Problem to work on
The whole listing is to be restated, character for character.

Excerpted records
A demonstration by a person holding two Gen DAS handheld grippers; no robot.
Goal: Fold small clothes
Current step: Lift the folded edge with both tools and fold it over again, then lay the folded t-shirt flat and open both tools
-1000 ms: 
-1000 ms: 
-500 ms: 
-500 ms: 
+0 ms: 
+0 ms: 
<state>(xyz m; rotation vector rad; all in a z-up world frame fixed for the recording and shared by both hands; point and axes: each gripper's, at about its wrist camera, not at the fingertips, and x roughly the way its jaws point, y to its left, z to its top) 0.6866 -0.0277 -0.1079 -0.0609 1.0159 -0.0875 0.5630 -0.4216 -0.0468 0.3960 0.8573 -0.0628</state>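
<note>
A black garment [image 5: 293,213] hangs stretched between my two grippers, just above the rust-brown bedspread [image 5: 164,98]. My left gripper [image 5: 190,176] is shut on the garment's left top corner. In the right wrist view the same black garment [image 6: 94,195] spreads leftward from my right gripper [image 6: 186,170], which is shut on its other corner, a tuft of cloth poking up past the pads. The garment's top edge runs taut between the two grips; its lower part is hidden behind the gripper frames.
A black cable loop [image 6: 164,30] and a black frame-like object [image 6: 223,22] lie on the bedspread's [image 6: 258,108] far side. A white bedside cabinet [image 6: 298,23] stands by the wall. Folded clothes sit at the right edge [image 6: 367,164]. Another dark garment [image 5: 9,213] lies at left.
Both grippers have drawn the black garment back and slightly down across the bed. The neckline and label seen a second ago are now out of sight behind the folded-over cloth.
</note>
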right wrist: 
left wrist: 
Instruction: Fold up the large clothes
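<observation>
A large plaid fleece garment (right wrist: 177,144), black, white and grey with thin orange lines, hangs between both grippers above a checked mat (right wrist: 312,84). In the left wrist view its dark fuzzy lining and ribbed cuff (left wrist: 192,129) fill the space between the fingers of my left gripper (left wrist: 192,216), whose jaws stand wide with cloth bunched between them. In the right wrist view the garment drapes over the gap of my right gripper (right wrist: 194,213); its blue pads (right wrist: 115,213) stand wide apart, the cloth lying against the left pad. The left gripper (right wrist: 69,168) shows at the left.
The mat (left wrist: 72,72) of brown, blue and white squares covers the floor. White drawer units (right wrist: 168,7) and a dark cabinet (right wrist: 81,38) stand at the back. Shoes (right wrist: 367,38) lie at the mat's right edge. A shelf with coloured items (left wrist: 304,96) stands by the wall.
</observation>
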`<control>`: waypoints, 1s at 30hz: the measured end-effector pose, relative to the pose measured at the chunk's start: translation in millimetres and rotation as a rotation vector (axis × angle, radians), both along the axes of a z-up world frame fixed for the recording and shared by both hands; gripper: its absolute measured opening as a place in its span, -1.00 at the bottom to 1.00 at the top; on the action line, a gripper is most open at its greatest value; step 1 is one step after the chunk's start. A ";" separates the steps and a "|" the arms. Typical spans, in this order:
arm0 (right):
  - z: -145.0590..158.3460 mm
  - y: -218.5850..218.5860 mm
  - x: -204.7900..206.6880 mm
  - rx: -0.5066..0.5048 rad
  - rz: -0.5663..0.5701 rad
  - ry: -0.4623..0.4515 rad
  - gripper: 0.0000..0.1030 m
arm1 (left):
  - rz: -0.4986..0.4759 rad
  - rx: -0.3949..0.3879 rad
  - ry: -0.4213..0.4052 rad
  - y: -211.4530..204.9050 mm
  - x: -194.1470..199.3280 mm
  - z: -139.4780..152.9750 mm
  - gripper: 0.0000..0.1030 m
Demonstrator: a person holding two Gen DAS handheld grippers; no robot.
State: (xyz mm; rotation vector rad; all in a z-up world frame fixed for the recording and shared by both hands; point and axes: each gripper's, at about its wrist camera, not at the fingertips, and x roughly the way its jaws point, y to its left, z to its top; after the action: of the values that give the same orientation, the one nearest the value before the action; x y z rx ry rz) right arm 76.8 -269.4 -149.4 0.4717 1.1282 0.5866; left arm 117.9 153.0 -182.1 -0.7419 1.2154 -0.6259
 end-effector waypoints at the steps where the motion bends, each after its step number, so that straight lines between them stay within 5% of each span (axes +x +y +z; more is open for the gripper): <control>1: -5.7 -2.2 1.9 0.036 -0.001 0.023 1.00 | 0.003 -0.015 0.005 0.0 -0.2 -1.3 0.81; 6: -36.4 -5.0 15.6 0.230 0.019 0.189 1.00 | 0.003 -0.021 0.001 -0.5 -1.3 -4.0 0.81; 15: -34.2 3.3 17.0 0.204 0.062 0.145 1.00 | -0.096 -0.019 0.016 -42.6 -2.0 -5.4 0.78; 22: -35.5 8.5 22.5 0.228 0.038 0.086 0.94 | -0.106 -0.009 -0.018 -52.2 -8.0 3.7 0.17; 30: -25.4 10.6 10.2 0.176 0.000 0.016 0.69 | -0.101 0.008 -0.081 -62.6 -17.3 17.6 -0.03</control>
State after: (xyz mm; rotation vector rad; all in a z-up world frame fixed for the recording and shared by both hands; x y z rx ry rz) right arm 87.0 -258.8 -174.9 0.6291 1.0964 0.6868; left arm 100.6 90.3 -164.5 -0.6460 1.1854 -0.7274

Result
A demonstration by a person holding two Gen DAS handheld grippers; no robot.
Goal: Fold small clothes
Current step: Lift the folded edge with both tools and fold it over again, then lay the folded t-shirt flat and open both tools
-1000 ms: 
-1000 ms: 
-500 ms: 
-500 ms: 
+0 ms: 
+0 ms: 
<state>(xyz m; rotation vector rad; all in a z-up world frame fixed for the recording and shared by both hands; point and axes: each gripper's, at about its wrist camera, not at the fingertips, and x roughly the way its jaws point, y to its left, z to its top) 0.6866 -0.0277 -0.1079 -0.0609 1.0159 -0.0875 0.5630 -0.4216 -0.0468 0.3960 0.8573 -0.0628</state>
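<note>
A black garment [image 5: 293,213] hangs stretched between my two grippers, just above the rust-brown bedspread [image 5: 164,98]. My left gripper [image 5: 190,176] is shut on the garment's left top corner. In the right wrist view the same black garment [image 6: 94,195] spreads leftward from my right gripper [image 6: 186,170], which is shut on its other corner, a tuft of cloth poking up past the pads. The garment's top edge runs taut between the two grips; its lower part is hidden behind the gripper frames.
A black cable loop [image 6: 164,30] and a black frame-like object [image 6: 223,22] lie on the bedspread's [image 6: 258,108] far side. A white bedside cabinet [image 6: 298,23] stands by the wall. Folded clothes sit at the right edge [image 6: 367,164]. Another dark garment [image 5: 9,213] lies at left.
Both grippers have drawn the black garment back and slightly down across the bed. The neckline and label seen a second ago are now out of sight behind the folded-over cloth.
</note>
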right wrist: 
left wrist: 
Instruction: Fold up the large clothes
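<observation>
A large plaid fleece garment (right wrist: 177,144), black, white and grey with thin orange lines, hangs between both grippers above a checked mat (right wrist: 312,84). In the left wrist view its dark fuzzy lining and ribbed cuff (left wrist: 192,129) fill the space between the fingers of my left gripper (left wrist: 192,216), whose jaws stand wide with cloth bunched between them. In the right wrist view the garment drapes over the gap of my right gripper (right wrist: 194,213); its blue pads (right wrist: 115,213) stand wide apart, the cloth lying against the left pad. The left gripper (right wrist: 69,168) shows at the left.
The mat (left wrist: 72,72) of brown, blue and white squares covers the floor. White drawer units (right wrist: 168,7) and a dark cabinet (right wrist: 81,38) stand at the back. Shoes (right wrist: 367,38) lie at the mat's right edge. A shelf with coloured items (left wrist: 304,96) stands by the wall.
</observation>
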`<control>`: waypoints, 1s at 30hz: the measured end-effector pose, relative to the pose measured at the chunk's start: translation in millimetres and rotation as a rotation vector (axis × angle, radians), both along the axes of a z-up world frame fixed for the recording and shared by both hands; gripper: its absolute measured opening as a place in its span, -1.00 at the bottom to 1.00 at the top; on the action line, a gripper is most open at its greatest value; step 1 is one step after the chunk's start. A ";" separates the steps and a "|" the arms. Typical spans, in this order:
arm0 (right):
  - z: -145.0590..158.3460 mm
  - y: -218.5850..218.5860 mm
  - x: -204.7900..206.6880 mm
  - rx: -0.5066..0.5048 rad
  - rz: -0.5663..0.5701 rad
  - ry: -0.4623..0.4515 rad
  - gripper: 0.0000..0.1030 m
arm1 (left):
  - rz: -0.4986..0.4759 rad
  - rx: -0.3949..0.3879 rad
  - ry: -0.4213..0.4052 rad
  - y: -211.4530..204.9050 mm
  - x: -194.1470..199.3280 mm
  - z: -139.4780..152.9750 mm
  - gripper: 0.0000..0.1030 m
Demonstrator: a person holding two Gen DAS handheld grippers; no robot.
State: (xyz mm; rotation vector rad; all in a z-up world frame fixed for the recording and shared by both hands; point and axes: each gripper's, at about its wrist camera, not at the fingertips, and x roughly the way its jaws point, y to its left, z to its top; after the action: of the values that give the same orientation, the one nearest the value before the action; x y z rx ry rz) right arm 76.8 -269.4 -149.4 0.4717 1.1282 0.5866; left arm 117.9 153.0 -182.1 -0.7419 1.2154 -0.6259
 end-effector waypoints at the steps where the motion bends, each after its step number, so that straight lines between them stay within 5% of each span (axes +x +y +z; more is open for the gripper): <control>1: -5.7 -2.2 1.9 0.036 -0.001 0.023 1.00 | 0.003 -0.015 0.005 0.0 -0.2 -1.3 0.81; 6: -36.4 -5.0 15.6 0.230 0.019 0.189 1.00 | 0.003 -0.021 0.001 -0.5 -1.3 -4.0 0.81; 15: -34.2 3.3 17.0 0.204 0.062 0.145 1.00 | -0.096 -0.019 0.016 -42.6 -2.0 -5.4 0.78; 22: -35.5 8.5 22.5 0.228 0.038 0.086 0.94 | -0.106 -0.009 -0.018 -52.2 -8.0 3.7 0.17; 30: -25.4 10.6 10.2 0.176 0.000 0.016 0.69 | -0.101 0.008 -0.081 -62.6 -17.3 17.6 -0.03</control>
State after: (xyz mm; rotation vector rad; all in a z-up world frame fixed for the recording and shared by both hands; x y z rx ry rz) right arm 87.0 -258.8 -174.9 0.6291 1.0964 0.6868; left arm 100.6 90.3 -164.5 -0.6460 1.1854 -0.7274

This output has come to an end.